Problem description –
Your job is to restate each entry word for word.

Items listed in a dataset –
_ _ _ _ _
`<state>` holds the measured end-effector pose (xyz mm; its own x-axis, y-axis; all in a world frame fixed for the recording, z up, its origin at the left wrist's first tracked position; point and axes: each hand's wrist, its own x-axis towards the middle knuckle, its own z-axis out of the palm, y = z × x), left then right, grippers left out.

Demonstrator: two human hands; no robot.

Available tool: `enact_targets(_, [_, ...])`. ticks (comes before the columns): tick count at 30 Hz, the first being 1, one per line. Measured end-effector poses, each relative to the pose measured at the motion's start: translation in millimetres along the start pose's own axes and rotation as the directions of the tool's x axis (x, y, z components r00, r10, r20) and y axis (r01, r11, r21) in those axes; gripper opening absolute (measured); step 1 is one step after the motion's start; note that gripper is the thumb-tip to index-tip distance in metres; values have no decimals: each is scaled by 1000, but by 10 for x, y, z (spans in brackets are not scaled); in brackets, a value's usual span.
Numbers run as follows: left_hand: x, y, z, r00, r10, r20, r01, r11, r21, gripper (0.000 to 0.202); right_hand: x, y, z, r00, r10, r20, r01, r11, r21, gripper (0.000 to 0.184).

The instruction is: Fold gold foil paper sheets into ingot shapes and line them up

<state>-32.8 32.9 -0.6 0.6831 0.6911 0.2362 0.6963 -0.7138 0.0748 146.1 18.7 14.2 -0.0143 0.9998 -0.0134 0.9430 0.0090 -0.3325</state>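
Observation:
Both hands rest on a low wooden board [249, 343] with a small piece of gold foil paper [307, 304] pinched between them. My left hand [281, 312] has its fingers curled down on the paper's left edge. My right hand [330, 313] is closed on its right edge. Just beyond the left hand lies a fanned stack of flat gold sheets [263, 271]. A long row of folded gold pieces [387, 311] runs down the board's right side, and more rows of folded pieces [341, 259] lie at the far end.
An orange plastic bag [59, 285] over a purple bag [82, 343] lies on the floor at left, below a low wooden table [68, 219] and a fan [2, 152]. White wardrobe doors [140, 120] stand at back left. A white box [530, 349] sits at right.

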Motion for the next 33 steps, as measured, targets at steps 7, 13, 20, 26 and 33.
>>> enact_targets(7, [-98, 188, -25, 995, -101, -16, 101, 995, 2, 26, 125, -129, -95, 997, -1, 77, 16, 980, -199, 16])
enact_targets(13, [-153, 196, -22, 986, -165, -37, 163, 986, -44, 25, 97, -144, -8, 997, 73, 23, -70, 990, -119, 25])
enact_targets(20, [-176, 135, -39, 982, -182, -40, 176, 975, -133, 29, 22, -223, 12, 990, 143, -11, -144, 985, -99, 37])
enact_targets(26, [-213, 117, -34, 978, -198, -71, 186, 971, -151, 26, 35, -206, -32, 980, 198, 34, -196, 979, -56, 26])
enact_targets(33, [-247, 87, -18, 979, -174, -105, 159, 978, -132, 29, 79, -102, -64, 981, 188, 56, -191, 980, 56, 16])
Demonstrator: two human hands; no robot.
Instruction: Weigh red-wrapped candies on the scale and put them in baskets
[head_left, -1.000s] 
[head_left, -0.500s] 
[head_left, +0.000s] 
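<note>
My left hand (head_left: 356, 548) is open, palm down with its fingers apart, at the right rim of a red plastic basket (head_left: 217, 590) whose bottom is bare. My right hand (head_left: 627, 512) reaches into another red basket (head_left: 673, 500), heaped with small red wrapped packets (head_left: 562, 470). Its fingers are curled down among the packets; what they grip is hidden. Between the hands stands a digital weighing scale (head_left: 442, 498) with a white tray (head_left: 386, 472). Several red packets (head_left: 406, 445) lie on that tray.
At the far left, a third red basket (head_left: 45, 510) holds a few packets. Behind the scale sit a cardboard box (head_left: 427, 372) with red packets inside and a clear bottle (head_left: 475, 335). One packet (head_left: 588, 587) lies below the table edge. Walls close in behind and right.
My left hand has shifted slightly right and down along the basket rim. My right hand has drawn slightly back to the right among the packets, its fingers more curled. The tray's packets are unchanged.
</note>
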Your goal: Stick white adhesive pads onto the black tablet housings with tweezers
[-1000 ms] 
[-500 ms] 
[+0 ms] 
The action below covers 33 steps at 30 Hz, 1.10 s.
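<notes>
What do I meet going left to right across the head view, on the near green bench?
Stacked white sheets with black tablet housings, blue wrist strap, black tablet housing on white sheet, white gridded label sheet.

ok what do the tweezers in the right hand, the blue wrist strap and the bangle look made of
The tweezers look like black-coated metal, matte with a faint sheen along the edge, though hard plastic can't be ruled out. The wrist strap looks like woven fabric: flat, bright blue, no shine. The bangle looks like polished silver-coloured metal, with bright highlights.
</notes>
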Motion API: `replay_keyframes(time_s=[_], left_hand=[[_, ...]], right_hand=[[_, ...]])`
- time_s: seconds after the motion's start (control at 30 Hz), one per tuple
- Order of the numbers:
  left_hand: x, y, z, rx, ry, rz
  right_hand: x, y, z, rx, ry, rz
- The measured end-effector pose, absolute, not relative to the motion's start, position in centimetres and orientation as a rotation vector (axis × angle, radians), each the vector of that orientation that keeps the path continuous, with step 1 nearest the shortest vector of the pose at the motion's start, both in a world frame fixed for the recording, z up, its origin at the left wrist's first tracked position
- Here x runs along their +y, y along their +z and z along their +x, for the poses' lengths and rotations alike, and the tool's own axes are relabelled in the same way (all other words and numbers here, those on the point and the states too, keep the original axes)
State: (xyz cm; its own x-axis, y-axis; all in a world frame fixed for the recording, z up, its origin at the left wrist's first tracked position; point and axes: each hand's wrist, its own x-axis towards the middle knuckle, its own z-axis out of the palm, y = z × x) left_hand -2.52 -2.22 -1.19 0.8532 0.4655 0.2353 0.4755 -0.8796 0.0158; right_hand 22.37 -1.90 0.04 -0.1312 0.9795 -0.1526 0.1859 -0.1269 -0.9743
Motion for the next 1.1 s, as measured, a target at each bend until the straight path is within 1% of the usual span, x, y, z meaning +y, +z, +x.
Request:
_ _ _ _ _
Written answer –
`<state>` holds the measured end-effector pose (xyz mm; its own x-axis, y-axis; all in a world frame fixed for the recording, z up, its origin at the left wrist's first tracked position; point and axes: each hand's wrist, its own x-axis towards the middle knuckle, its own z-axis out of the palm, y = z × x), left then right, grippers left out.

Demonstrator: two human hands; no robot.

Available tool: `enact_targets(_, [_, ...])`. ticks (comes before the columns): tick count at 30 Hz, the first being 1, one per line. Measured end-effector poses, each relative to the pose measured at the motion's start: translation in millimetres along the start pose's own axes and rotation as the directions of the tool's x axis (x, y, z components r00, r10, r20) and y axis (r01, r11, r21) in those axes; gripper opening absolute (measured); step 1 is one step after the motion's start; note that gripper is the thumb-tip to index-tip distance in metres; values have no decimals: each is scaled by 1000, but by 10 for x, y, z (spans in brackets are not scaled); in brackets, a value's usual span.
Numbers run as follows: left_hand: x, y, z, r00, r10, r20, r01, r11, r21, gripper (0.000 to 0.202); right_hand: x, y, z, r00, r10, r20, r01, r11, r21, gripper (0.000 to 0.184).

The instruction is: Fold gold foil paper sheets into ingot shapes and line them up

<state>-32.8 32.9 -0.6 0.6831 0.6911 0.2362 0.6963 -0.7138 0.0748 146.1 18.7 14.2 -0.0143 0.9998 -0.0134 0.9430 0.0090 -0.3325</state>
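Observation:
Both hands rest on a low wooden board [249, 343] with a small piece of gold foil paper [307, 304] pinched between them. My left hand [281, 312] has its fingers curled down on the paper's left edge. My right hand [330, 313] is closed on its right edge. Just beyond the left hand lies a fanned stack of flat gold sheets [263, 271]. A long row of folded gold pieces [387, 311] runs down the board's right side, and more rows of folded pieces [341, 259] lie at the far end.
An orange plastic bag [59, 285] over a purple bag [82, 343] lies on the floor at left, below a low wooden table [68, 219] and a fan [2, 152]. White wardrobe doors [140, 120] stand at back left. A white box [530, 349] sits at right.
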
Motion for the next 33 steps, as measured, targets at steps 7, 13, 20, 26 and 33.
>>> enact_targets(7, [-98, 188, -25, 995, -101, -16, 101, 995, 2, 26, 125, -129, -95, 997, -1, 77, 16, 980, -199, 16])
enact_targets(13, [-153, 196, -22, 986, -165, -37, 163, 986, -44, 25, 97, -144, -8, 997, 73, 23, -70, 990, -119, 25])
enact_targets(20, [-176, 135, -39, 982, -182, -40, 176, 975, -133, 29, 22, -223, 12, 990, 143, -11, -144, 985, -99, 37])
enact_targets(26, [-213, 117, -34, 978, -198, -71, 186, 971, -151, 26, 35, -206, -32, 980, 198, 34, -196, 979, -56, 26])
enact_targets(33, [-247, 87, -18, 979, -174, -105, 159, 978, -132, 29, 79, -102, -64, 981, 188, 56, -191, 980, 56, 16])
Demonstrator: two human hands; no robot.
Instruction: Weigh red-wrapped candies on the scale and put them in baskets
[head_left, -1.000s] 
[head_left, -0.500s] 
[head_left, +0.000s] 
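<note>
My left hand (head_left: 356, 548) is open, palm down with its fingers apart, at the right rim of a red plastic basket (head_left: 217, 590) whose bottom is bare. My right hand (head_left: 627, 512) reaches into another red basket (head_left: 673, 500), heaped with small red wrapped packets (head_left: 562, 470). Its fingers are curled down among the packets; what they grip is hidden. Between the hands stands a digital weighing scale (head_left: 442, 498) with a white tray (head_left: 386, 472). Several red packets (head_left: 406, 445) lie on that tray.
At the far left, a third red basket (head_left: 45, 510) holds a few packets. Behind the scale sit a cardboard box (head_left: 427, 372) with red packets inside and a clear bottle (head_left: 475, 335). One packet (head_left: 588, 587) lies below the table edge. Walls close in behind and right.
My left hand has shifted slightly right and down along the basket rim. My right hand has drawn slightly back to the right among the packets, its fingers more curled. The tray's packets are unchanged.
</note>
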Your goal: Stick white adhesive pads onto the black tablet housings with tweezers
[-1000 ms] 
[-500 ms] 
[+0 ms] 
The action below covers 33 steps at 30 Hz, 1.10 s.
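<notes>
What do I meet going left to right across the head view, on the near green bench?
Stacked white sheets with black tablet housings, blue wrist strap, black tablet housing on white sheet, white gridded label sheet.

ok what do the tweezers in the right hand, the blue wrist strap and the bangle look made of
The tweezers look like black-coated metal, matte with a faint sheen along the edge, though hard plastic can't be ruled out. The wrist strap looks like woven fabric: flat, bright blue, no shine. The bangle looks like polished silver-coloured metal, with bright highlights.
</notes>
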Motion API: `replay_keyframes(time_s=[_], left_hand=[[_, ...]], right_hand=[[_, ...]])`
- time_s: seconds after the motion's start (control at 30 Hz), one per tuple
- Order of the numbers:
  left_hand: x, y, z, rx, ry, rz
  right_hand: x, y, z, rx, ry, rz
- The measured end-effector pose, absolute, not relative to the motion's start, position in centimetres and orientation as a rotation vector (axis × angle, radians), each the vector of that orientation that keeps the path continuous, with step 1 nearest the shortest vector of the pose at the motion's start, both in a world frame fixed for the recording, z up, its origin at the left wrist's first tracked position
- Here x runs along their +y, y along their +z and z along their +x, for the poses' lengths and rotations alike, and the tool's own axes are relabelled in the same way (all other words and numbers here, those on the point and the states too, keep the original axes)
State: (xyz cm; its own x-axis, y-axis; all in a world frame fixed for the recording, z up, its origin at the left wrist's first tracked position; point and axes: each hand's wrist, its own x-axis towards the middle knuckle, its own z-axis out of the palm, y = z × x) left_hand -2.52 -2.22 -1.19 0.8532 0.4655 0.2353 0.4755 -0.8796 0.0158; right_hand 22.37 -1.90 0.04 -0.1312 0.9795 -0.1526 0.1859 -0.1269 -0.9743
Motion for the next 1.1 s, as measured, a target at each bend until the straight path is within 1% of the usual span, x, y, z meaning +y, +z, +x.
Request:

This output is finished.